[EXERCISE INSTRUCTIONS]: Below, some lines carry pictures; leave those pictures out and retype exactly the lines from the one with "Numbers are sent" through the one with "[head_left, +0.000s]".

[INPUT]:
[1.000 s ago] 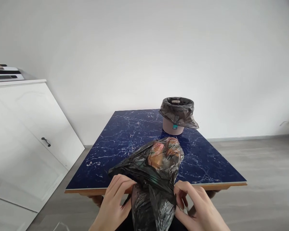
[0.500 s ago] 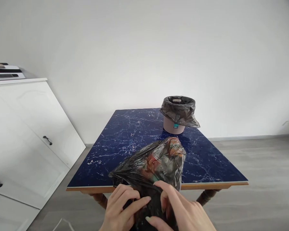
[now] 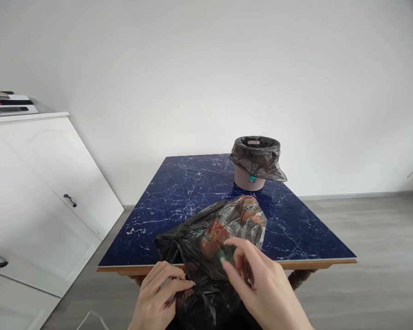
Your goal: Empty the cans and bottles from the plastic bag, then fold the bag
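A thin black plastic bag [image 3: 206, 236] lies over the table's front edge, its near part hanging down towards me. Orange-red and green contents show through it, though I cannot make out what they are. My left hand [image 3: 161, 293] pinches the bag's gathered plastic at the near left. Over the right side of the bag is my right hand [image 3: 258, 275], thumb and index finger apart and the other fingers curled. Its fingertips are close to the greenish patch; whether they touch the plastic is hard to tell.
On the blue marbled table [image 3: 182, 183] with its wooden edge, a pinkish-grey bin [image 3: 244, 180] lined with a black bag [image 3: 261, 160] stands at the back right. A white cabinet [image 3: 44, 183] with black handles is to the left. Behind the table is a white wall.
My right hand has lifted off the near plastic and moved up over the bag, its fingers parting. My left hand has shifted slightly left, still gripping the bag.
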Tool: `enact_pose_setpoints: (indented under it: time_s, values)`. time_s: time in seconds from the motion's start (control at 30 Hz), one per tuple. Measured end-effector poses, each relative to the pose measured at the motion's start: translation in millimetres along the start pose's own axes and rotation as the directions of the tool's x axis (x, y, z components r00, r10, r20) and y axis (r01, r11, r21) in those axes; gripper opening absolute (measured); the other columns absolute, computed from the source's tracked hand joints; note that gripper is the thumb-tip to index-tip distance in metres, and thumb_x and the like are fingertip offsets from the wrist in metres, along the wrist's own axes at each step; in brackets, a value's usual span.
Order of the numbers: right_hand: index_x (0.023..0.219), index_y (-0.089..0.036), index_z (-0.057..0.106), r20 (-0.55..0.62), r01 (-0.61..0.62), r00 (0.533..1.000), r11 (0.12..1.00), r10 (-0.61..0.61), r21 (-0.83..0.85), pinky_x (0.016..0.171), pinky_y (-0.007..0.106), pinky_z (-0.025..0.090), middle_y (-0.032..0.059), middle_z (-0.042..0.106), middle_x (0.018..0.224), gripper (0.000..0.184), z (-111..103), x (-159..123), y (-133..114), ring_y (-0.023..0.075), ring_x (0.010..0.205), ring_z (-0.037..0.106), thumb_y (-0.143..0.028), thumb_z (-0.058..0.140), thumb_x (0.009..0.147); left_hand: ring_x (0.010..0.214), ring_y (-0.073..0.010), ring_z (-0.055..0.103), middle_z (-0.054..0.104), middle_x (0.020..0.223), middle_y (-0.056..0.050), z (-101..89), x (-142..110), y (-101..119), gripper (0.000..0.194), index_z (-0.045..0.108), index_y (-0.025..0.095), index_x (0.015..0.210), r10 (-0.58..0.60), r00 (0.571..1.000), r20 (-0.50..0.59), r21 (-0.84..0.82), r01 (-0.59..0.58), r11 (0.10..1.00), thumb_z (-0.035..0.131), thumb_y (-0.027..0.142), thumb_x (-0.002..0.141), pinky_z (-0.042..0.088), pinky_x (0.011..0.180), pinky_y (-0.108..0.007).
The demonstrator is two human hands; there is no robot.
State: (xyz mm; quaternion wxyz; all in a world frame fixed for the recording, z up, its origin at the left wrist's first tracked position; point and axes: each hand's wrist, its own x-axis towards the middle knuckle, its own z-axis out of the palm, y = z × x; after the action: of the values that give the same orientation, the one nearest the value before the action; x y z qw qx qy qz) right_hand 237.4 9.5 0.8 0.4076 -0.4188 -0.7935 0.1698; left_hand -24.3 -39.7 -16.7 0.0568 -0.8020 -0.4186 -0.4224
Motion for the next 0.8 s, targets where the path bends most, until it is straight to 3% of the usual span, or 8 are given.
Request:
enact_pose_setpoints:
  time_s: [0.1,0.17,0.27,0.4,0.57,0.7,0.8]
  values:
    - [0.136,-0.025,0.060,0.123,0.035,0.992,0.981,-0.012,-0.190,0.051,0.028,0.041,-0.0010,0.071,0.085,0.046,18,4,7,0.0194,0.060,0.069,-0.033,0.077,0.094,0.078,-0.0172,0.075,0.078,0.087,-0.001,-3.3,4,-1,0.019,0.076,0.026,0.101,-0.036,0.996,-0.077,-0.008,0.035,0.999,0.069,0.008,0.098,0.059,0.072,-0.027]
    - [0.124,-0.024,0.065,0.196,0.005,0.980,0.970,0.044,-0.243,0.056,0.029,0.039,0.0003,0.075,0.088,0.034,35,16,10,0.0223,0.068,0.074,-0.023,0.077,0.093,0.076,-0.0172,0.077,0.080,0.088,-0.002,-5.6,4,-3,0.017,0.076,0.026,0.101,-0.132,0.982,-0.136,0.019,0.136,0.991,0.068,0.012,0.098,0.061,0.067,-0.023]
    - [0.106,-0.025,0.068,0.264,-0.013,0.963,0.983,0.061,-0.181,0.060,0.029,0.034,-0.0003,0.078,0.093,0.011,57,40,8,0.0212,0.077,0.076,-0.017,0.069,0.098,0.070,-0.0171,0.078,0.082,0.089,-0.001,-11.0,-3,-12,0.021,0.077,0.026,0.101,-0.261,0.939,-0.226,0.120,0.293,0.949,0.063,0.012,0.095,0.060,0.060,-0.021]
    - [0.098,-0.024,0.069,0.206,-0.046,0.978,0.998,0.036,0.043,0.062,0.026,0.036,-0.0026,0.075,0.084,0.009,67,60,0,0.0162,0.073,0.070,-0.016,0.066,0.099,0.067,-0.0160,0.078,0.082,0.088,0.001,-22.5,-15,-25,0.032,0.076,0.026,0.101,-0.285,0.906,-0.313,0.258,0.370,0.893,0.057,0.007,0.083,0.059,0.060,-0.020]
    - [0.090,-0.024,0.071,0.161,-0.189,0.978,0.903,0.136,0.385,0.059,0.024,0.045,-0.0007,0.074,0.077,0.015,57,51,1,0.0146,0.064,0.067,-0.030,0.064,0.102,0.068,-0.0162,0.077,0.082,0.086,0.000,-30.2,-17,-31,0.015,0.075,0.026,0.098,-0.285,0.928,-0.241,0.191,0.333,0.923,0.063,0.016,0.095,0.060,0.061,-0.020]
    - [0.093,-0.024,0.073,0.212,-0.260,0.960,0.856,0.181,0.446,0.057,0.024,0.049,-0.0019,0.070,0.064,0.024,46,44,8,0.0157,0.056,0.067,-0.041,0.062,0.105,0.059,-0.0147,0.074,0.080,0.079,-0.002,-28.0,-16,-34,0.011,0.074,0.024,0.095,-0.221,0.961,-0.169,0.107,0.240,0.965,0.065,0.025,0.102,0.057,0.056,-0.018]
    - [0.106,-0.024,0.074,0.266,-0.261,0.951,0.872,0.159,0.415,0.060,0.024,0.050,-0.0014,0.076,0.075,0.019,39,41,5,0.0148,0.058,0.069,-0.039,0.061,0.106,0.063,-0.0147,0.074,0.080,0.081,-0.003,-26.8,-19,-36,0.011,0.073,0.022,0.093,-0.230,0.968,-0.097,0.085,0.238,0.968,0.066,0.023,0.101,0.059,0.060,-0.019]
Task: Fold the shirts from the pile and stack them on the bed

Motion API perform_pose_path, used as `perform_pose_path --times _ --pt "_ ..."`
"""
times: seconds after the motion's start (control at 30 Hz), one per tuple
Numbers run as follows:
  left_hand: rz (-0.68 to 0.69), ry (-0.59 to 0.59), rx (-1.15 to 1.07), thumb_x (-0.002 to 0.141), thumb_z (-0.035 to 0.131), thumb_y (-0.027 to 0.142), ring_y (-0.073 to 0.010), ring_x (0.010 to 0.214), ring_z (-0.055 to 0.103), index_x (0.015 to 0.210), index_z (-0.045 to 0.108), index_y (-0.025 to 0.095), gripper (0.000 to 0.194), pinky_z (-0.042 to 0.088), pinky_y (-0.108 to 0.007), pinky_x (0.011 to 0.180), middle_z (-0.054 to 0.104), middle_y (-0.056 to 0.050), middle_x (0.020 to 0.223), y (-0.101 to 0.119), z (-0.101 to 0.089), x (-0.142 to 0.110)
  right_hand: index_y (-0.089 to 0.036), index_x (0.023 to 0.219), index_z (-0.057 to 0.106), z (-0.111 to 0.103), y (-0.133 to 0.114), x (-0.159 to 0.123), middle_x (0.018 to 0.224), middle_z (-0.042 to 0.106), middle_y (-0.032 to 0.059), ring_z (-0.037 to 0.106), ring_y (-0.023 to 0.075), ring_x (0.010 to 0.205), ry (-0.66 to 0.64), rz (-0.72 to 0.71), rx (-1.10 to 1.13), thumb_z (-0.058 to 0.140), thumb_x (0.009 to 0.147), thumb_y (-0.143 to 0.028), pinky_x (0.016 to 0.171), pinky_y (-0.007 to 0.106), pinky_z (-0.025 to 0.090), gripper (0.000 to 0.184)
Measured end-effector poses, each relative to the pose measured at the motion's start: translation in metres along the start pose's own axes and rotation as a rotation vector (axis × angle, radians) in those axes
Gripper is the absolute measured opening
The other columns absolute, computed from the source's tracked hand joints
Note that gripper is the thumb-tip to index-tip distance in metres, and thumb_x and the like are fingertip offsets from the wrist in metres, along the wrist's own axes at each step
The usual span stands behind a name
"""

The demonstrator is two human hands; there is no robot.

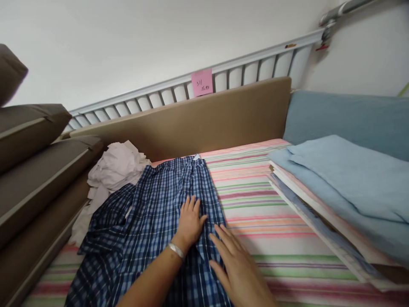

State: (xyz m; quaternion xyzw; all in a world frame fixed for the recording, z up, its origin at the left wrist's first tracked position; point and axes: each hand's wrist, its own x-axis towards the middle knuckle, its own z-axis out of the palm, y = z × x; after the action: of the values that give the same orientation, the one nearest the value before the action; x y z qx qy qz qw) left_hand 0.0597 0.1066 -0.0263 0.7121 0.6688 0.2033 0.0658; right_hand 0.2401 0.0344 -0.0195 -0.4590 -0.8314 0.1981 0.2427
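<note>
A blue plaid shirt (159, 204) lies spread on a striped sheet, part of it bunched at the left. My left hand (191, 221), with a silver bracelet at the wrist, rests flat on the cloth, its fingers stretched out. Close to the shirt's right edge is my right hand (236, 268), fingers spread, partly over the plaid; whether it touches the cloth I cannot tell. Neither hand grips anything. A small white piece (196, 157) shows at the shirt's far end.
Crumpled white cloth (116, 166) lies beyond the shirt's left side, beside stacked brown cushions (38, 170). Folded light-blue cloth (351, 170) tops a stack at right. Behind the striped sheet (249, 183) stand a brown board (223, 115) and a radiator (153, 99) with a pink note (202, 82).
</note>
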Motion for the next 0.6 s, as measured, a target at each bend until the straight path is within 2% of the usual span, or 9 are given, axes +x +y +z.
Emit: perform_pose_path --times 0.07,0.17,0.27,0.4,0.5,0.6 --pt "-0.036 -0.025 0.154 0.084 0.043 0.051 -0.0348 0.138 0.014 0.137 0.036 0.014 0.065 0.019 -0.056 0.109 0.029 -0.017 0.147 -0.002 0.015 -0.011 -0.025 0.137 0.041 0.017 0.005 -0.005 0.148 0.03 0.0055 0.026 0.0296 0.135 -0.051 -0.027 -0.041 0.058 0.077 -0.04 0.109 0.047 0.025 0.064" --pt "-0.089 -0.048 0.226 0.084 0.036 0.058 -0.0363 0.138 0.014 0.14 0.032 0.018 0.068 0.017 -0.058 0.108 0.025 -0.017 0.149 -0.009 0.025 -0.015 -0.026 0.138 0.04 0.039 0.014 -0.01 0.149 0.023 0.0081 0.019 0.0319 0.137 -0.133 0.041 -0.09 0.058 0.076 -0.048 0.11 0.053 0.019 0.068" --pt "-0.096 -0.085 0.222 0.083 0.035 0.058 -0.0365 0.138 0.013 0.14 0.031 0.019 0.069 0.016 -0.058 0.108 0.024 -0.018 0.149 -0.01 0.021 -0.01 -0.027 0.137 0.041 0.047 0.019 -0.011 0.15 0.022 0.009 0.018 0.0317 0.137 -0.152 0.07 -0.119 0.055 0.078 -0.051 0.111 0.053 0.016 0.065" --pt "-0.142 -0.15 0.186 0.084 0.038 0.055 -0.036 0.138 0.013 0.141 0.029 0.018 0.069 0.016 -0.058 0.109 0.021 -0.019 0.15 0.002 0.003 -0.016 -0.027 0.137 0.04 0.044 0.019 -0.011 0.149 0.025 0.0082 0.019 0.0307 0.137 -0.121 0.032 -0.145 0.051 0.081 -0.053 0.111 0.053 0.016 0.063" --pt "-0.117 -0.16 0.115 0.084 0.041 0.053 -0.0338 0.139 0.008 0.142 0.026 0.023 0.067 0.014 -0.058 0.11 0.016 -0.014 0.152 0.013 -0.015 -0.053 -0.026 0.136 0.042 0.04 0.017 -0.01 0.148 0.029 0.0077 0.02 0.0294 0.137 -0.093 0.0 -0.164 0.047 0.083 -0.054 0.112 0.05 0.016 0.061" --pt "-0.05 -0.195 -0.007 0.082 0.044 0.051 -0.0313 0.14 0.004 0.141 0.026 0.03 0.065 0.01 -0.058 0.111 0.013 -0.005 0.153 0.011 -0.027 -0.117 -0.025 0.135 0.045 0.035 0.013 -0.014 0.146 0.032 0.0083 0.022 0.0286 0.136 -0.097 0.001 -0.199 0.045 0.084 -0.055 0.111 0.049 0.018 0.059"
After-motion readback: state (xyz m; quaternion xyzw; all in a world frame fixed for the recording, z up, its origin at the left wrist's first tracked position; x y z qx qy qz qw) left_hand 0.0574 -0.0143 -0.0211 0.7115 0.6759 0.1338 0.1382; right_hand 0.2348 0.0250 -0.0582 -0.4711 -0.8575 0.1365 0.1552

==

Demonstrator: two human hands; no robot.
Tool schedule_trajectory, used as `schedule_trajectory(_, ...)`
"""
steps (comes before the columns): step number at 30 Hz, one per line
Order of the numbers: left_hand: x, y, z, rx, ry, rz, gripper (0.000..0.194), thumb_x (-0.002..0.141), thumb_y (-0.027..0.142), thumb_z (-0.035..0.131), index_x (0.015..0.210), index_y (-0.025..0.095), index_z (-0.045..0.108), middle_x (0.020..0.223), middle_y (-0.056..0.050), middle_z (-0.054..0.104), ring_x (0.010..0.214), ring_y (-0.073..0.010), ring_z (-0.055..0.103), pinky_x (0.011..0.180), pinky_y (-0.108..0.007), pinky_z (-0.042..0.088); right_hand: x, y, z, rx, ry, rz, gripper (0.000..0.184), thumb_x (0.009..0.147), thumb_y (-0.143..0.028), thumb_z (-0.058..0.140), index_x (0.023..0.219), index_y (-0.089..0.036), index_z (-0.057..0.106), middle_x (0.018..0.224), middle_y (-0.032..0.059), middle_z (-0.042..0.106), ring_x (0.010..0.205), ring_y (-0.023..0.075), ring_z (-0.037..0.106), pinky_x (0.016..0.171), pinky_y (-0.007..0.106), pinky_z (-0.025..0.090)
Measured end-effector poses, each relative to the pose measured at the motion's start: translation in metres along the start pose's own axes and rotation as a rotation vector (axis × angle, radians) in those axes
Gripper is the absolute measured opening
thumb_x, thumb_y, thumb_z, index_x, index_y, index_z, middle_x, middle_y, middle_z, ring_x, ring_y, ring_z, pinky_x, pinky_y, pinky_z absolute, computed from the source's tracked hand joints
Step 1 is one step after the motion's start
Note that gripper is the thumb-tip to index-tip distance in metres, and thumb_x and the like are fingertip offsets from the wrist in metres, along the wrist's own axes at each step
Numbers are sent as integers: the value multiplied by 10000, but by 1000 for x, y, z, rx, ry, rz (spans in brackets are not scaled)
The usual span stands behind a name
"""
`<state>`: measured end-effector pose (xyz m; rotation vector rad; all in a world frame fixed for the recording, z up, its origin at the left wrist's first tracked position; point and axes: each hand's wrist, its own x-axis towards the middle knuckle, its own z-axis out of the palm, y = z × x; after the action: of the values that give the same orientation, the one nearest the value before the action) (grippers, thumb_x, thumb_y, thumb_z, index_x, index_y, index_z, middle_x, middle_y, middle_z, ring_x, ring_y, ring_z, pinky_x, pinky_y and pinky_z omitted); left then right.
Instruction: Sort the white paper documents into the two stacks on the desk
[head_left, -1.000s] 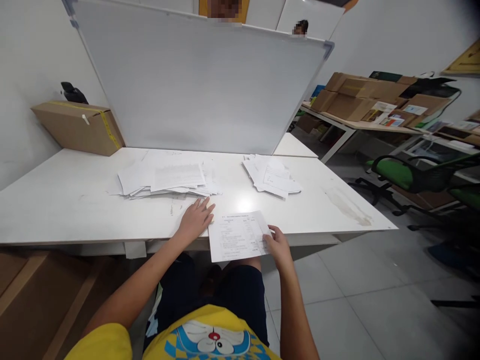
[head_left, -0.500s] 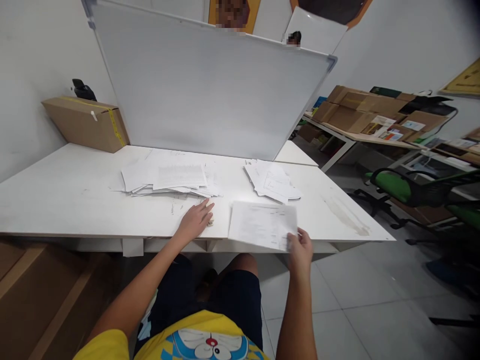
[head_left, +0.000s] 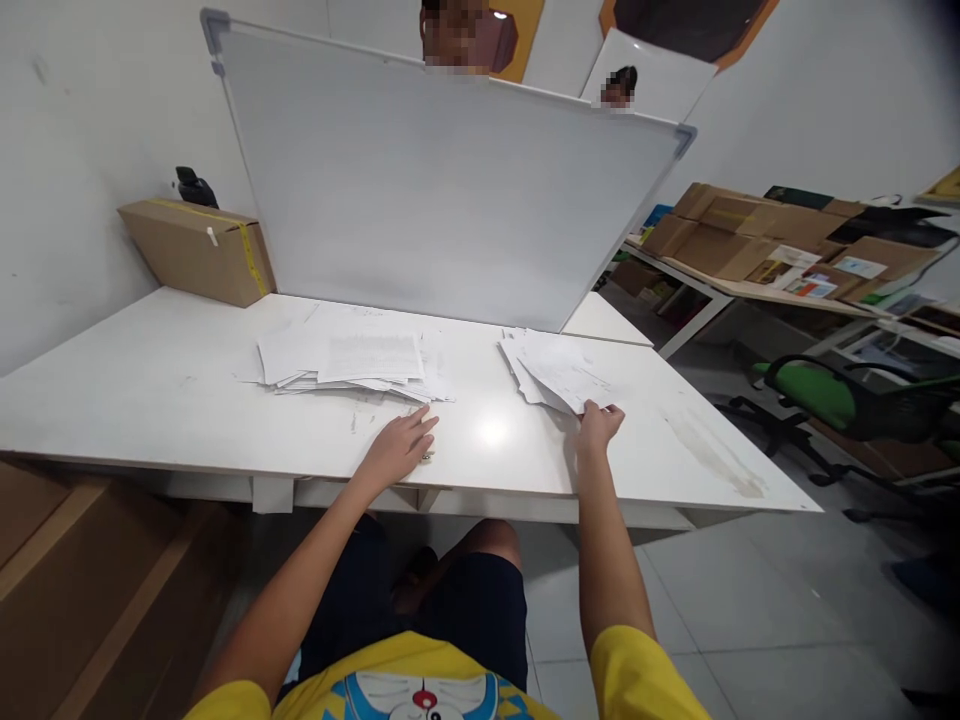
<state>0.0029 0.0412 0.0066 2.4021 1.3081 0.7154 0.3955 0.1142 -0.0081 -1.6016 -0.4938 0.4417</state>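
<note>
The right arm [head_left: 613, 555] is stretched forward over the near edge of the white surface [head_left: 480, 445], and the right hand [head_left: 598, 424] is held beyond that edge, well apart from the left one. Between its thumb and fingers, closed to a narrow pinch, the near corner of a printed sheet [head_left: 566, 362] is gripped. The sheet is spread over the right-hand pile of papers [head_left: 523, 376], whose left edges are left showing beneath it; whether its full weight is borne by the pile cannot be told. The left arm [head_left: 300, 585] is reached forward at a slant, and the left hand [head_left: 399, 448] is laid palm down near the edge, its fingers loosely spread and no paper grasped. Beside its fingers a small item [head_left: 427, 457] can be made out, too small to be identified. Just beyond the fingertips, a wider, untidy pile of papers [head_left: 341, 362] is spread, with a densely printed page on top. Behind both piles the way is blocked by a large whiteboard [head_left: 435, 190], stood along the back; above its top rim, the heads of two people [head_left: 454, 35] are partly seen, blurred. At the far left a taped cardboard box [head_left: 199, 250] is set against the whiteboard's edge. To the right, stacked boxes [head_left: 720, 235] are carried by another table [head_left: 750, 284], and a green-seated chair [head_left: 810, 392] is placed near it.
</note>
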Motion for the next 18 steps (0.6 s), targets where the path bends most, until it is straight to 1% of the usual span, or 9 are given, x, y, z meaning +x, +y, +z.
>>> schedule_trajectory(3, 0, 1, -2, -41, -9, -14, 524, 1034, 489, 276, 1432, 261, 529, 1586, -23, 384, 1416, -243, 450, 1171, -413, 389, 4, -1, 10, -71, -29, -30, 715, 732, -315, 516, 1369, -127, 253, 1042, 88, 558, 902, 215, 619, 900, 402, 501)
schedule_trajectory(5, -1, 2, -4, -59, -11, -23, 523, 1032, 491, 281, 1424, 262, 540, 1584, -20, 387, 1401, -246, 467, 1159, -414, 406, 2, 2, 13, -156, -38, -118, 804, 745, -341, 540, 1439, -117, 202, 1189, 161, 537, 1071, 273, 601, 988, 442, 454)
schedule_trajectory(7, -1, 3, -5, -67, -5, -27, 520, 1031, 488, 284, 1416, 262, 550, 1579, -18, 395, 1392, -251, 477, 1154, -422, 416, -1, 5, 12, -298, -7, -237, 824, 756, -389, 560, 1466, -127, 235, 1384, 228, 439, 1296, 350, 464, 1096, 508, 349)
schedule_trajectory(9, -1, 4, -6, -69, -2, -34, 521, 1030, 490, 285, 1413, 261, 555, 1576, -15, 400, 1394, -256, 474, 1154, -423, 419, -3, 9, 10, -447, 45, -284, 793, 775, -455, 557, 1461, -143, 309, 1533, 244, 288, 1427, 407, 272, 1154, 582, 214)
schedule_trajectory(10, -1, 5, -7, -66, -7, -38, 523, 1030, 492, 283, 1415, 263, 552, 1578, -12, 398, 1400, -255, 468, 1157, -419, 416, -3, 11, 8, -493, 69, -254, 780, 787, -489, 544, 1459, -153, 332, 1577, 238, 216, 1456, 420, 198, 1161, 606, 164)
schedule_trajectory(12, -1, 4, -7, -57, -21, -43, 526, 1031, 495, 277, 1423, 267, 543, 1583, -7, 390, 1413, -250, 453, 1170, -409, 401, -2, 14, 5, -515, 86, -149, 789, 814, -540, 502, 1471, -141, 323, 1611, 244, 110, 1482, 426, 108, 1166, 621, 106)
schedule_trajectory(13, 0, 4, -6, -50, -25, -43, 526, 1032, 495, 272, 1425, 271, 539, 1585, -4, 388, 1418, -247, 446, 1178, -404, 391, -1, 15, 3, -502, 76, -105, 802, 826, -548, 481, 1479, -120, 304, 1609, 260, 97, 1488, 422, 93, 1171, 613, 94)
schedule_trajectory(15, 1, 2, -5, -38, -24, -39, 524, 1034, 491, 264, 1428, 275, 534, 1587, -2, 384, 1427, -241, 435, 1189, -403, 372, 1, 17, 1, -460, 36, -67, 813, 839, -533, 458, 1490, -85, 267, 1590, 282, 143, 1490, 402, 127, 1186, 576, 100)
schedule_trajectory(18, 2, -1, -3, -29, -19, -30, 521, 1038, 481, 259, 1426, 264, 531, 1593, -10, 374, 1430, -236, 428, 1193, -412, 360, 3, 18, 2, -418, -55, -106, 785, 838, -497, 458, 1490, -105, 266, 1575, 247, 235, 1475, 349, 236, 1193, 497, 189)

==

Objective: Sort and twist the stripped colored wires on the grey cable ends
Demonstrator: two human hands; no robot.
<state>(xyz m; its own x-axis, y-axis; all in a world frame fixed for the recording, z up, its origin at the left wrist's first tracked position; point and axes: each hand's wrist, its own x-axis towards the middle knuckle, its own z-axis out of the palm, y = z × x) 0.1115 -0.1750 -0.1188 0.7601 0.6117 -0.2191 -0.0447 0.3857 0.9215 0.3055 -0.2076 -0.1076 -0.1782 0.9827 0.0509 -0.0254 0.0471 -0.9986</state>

[SOLVED EXERCISE]:
Numbers are sent as integers: the value multiplied by 10000, but by 1000 for x, y, z, rx, ry, rz (spans in brackets are not scaled)
The usual span stands behind a name
"""
`<state>`: measured end-effector pose (xyz m; rotation vector rad; all in a world frame fixed for the recording, z up, its origin at the left wrist's first tracked position; point and axes: each hand's wrist, its own x-axis towards the middle knuckle, its own z-axis out of the palm, y = z × x; after the action: of the values that give the same orientation, the one nearest the value before the action) (grippers, thumb_x, thumb_y, thumb_z, index_x, index_y, index_z, middle_x, middle_y, middle_z, ring_x, ring_y, ring_z, pinky_x, pinky_y and pinky_z omitted); left then right.
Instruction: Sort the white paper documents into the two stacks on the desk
[head_left, -1.000s] 
[head_left, -0.500s] 
[head_left, +0.000s] 

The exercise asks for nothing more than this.